Boeing Corp. has provided NASA with three reports that proved that a foam blow wasn't dangerous for the ship. But they did not notice that during the tests the impact force was 600 times weaker. The presentation convinced NASA and it was decided that the crew would return to Earth on their ship. The Columbia shuttle collapsed upon entering the Earth's atmosphere before landing.

Let's look at the slide and its mistakes:

  1. The title is misleading. It fails to provide the details and generalizes the conclusion.
  2. There are 4 levels of bullet points. This makes it difficult to see the connection between the points and makes the slide overloaded.
  3. There is too much text. In this case, visualization and charts would do a better job to graphically convey the message.
  4. The vital information about the difference between the test and the real case is not highlighted in any way.
  5. It's better to make two slides. At first, talk about test data. On the second, focus on the significant difference of test conditions and the possibility of great damage.
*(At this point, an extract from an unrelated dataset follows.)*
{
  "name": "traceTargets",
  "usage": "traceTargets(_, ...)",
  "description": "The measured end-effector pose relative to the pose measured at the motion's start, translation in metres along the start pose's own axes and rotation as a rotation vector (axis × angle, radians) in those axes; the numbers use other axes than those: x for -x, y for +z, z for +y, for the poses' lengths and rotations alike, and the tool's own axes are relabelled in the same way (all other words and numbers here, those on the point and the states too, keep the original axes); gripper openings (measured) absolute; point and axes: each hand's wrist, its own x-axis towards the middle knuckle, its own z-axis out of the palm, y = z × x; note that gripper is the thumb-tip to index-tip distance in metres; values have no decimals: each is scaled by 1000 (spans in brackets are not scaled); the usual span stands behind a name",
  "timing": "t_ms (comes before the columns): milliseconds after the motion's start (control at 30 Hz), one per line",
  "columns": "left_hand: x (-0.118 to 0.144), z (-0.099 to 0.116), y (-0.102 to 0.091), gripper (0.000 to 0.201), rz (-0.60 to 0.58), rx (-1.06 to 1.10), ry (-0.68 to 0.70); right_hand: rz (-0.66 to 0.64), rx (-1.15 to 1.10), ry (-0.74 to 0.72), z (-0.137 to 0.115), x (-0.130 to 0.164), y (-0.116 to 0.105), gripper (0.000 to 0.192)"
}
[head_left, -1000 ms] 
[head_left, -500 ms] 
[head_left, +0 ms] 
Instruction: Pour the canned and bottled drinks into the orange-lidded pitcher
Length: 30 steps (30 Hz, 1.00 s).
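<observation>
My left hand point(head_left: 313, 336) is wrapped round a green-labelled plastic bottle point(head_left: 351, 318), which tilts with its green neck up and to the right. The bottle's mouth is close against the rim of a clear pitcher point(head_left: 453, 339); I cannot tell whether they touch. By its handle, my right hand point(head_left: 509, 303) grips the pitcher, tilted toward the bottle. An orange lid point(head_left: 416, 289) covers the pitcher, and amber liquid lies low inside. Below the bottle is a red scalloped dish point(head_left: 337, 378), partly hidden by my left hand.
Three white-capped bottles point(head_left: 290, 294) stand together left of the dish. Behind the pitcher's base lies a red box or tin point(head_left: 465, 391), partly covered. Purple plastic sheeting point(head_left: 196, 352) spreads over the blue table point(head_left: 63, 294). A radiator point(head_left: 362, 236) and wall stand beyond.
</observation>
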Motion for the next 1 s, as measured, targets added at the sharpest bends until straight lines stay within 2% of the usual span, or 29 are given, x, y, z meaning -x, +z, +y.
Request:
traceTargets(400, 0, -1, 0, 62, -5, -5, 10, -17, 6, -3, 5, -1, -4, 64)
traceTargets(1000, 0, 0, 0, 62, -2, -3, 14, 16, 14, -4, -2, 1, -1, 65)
The catastrophic tables of the engineers of the Challenger shuttle

In 1986, at the 73 second of its flight, the Challenger space shuttle exploded. The launch was broadcast live and the whole country watched the explosion. The catastrophe led to the death of all crew members. The official cause of the disaster was the explosion of the fuel tank due to a malfunction of the sealing ring.

On the launch day, a very low air temperature was expected. Engineers speculated that this could be dangerous. The evidence was presented in 13 tables and faxed to NASA.

Tables from the engineers' report

The report had several visualization errors:

  • no signature on the title page;
  • data wasn't sorted by the key parameter;
  • part of the data was added with handwriting;
  • poor typography;
  • narrow data sampling.

Let's look at the most important mistake - sorting data by the wrong parameter. The launch data had two main parameters: temperature and launch date. The engineers wanted to show that temperature affects the deformation of the ring. To prove this, it was necessary to show the success of the launch depending on the temperature. This would demonstrate that three failed starts were at temperatures below 64 degrees.

In a NASA report, engineers sorted data by launch date. This did not show a causal relationship - the dependence of failed starts on temperature. The tables of the designers were not convincing, the arguments against the launch failed and the Challenger exploded.

If you want to convince your stakeholders it is not enough to simply show the raw data. It is important to demonstrate the findings in a logical and transparent way. Data visualization will help you with achieving your goal. As they say, a picture is worth a thousand words.